Streamline your TFS to Git migration with Gitflow
As a long time TFS user, and VSS user before that, what is most commonly referred to as centralized version control (CVCS) was all I knew. I "bound" my code to a remote repository which then allowed me to get the latest changes and begin making modifications locally. My local mods would tell the server that I've "checked out" the file either exclusively or non-exclusively to avoid conflicts with other users. Essentially, my local copy of the repository was a live connected representation of what was on the server in real time. Where this model works fairly well is when you have a small on location team with an on location server your able to collaborate very closely with your team members. e.g. how we used to assemble our work force, everyone under one roof. Where this model starts to fall apart is how software teams work in the modern distributed work force world. In this brave new remote world that I've lived for the past decade, centralized anything can be a challenge. If I'm trying to edit a locked file at 2am when the other team member who locked it is asleep, then my options are to either go to bed or make my changes offline and hope I can reconcile them when the file becomes available to me. Now, I'm not saying there are not processes you can put on top of CVCS to avoid those types of conflicts, but I've found that most of them are quite expensive to implement in terms of resources and productivity. Imagine the scenario of branching a large project for a small feature. In TFS, a complete physical copy of that entire repository is copied on the server and then pulled down locally for you to begin making changes. Now imagine 10 developers all working on features for that same project. Expensive, complicated, and slow all come to mind. Not to mention that without that server connection, all your branches and copies mean nothing. You'll have no change history or any idea how the remote branches are tied together, can't even diff or merge. I'm just touching on a few topics here, but I think you get the point. I've just reached a place with myself and my team where we needed to find a better way.

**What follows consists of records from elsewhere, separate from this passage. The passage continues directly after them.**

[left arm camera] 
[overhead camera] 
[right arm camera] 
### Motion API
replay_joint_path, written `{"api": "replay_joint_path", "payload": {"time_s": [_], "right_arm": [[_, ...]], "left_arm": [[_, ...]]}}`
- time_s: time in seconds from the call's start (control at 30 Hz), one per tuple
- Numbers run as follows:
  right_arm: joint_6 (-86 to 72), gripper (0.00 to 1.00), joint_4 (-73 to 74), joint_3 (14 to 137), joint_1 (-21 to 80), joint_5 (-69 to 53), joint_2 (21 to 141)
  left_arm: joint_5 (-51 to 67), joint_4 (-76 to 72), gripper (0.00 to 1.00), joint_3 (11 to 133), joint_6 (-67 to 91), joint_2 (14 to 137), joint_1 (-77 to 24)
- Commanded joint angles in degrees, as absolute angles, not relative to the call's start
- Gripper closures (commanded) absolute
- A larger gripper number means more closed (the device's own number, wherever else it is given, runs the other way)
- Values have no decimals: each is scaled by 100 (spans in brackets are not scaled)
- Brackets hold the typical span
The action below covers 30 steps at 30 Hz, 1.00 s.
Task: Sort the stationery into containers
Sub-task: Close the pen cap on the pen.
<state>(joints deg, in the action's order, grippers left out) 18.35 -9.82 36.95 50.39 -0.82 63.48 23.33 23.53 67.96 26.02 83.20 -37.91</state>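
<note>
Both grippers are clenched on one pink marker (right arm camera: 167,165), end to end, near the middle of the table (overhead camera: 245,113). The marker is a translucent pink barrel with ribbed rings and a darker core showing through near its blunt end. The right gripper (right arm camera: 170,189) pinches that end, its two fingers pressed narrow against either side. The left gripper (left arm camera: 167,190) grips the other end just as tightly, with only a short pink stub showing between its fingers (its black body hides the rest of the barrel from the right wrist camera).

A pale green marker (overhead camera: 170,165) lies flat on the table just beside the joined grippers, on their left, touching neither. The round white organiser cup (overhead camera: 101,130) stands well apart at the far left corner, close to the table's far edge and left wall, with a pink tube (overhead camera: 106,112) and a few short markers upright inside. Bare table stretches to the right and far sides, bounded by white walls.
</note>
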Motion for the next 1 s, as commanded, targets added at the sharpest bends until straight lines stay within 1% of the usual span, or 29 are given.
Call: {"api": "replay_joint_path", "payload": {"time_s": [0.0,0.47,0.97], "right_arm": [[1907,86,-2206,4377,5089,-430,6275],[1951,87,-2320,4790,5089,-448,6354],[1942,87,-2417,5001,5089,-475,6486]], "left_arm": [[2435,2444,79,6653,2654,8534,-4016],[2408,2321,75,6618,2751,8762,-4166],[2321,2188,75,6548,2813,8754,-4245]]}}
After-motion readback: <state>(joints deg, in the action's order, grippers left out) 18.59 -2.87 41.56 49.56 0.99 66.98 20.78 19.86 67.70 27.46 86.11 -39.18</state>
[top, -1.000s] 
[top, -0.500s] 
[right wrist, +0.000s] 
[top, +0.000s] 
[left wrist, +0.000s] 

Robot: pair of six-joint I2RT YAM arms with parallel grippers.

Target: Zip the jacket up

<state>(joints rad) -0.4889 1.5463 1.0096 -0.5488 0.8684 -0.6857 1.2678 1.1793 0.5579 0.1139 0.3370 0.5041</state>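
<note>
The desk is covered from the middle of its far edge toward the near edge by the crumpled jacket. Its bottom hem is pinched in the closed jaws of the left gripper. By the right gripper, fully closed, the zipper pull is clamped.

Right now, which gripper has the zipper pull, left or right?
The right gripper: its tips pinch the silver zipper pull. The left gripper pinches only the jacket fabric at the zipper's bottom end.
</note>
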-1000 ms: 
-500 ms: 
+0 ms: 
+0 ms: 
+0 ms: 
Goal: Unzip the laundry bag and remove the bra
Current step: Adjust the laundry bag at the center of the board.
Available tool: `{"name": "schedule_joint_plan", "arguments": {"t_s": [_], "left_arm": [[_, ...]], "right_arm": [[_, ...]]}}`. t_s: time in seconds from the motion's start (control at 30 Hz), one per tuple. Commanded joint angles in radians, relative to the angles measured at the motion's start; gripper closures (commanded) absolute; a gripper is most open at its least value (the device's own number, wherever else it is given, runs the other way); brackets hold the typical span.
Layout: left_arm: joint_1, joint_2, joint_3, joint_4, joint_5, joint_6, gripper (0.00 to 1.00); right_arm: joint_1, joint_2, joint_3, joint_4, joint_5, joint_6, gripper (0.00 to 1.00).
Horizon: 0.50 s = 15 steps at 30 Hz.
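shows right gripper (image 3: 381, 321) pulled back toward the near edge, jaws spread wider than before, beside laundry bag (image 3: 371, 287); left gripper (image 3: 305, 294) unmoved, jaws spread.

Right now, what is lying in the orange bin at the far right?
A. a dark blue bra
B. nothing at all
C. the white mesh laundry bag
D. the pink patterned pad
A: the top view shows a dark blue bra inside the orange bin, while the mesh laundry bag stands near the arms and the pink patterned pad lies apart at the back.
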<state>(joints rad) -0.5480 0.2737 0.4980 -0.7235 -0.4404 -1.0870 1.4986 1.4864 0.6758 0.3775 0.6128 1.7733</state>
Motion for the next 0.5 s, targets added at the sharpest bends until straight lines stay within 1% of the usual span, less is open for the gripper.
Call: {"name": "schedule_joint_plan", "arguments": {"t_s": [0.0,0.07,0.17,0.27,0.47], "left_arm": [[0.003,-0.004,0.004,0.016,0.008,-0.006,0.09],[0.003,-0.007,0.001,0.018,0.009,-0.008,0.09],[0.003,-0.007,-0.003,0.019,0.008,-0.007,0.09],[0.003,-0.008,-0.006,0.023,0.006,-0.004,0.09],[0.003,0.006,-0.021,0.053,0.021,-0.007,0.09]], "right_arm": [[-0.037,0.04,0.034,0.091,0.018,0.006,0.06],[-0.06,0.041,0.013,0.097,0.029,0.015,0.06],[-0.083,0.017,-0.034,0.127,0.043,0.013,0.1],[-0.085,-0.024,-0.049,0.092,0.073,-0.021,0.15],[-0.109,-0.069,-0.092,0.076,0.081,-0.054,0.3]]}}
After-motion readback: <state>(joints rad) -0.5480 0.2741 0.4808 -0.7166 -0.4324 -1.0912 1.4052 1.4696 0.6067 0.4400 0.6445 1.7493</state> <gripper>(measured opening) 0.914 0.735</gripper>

So Git to the rescue? Yes and No. Git, arguably the most popular distributed version control system (DVCS), on its own doesn't quite get it done. Git with all its power can present an entirely new series of headaches which in some ways can be much more painful than any centralized horror story I've encountered. Git is so powerful in fact that a single developer has the power to rewrite (rebase) the change history for an entire repository. They could then overwrite (force push) any number of 'remotes' with their version of history, wreaking havoc on all others who've copied (cloned) that repo prior to the rewrite. This power is available because when you clone or create a git repository, its entire lifetime of changes are included with it, right there on disc in the inconspicuous .git folder. Powerful? yep. Awesome!? yep. Scary as hell? yep. It's peer to peer coding, it's decentralized, it's both connected and disconnected at the same time, its almost anything you want it to be in any process you want to use it with. "I see your version of history, but this is how it really went down"
git push origin master -f
Which brings me to Gitflow. Gitflow is essentially a branching model that gives you the safety and control of a centralized system while still keeping most of the decentralized power of git. Meaning that you still have all of the freedom of having the repository and all its history locally, but release code, merges, and collaboration all happen on the server. The server will keep the 'true' version of whats being worked on, e.g. the develop branch, and the 'true' version of whats in production, e.g. the master branch. Beyond those two trunks can be any number of branches that match a specific workflow, all kept sane by standard branch naming conventions. So
feature/my-dev-feature would branch directly off of the 'origin' develop branch so that I could checkout and begin my work locally while 'pushing' to the server (origin) every so often for safety and potential collaboration. It's process, rules, a code of conduct if you will. If git were life, then Gitflow are the laws we follow to maintain a civilized society. Louis CK says it best: "The number one thing preventing murder, is the law against murder"...dark, funny, and probably true ;)
Merging in Gitflow
You've got a few options here depending on how you want to design your workflow. Before we go there though, as the developer, you have some nice options to control how the changeset history will look before it enters the remote origin branch. By choosing to do an interactive rebase
git rebase -i, the dev can review each commit on their branch and choose which ones to leave intact (pick) and which once combine (squash). So commit small and often, then clean up when your ready to merge. A very powerful way to organize changes so that they are easy to understand by others.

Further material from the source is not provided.